I have a csv file with 4 columns:
Name Dept Email Name Hair Color
John Smith candy Lincoln Tun brown
Diana Princ candy John Smith gold
Perry Plat wood Oliver Twist bald
Jerry Springer clothes Diana Princ gold
Calvin Klein clothes
Lincoln Tun warehouse
Oliver Twist kitchen
I want to match the columns Name
and Email Name
by names.
This what the final output should look like:
Name Dept Email Name Hair Color
John Smith candy John Smith gold
Diana Princ candy Diana Princ gold
Perry Plat wood
Jerry Springer clothes
Calvin Klein clothes
Lincoln Tun warehouse Lincoln Tun brown
Oliver Twist kitchen Oliver Twist bald
I tried something like this in my code:
dfs = np.split(df,len(df.columns), axis=1)
dfs = [df.set_index(df.columns[0], drop=False) for df in dfs]
f=dfs[0].join(dfs[1:]).reset_index(drop=True).fillna(0)
Which sorted my two columns great but made everything else 0's
Name Dept Email Name Hair Color
John Smith 0 John Smith 0
Diana Princ 0 Diana Princ 0
Perry Plat 0 0 0
Jerry Springer 0 0 0
Calvin Klein 0 0 0
Lincoln Tun 0 Lincoln Tun 0
Oliver Twist 0 Oliver Twist 0
Here is my code so far:
import pandas as pd
import numpy as np
import os, csv, sys
csvPath = 'User.csv'
df= pd.read_csv(csvPath)
dfs = np.split(df,len(df.columns), axis=1)
dfs = [df.set_index(df.columns[0], drop=False) for df in dfs]
f=dfs[0].join(dfs[1:]).reset_index(drop=True).fillna(0)

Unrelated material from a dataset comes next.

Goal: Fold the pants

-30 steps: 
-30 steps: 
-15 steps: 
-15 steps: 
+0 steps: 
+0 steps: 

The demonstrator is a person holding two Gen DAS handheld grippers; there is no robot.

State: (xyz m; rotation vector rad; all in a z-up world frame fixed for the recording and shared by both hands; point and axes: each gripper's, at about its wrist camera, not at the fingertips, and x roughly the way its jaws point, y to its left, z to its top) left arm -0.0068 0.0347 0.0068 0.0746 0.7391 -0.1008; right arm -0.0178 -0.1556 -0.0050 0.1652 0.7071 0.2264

testCSV = 'test_user.csv' #to check my csv file
f.to_csv(testCSV, encoding='utf-8') #send it to csv
CodePudding user response:
You could use merge for that:
pd.merge(df[['Name','Dept']],df[['Email Name','Hair Color']], left_on='Name', right_on='Email Name', how='left')
Result
Name Dept Email Name Hair Color
0 John Smith candy John Smith gold
1 Diana Princ candy Diana Princ gold
2 Perry Plat wood NaN NaN
3 Jerry Springer clothes NaN NaN
4 Calvin Klein clothes NaN NaN
5 Lincoln Tun warehouse Lincoln Tun brown
6 Oliver Twist kitchen Oliver Twist bald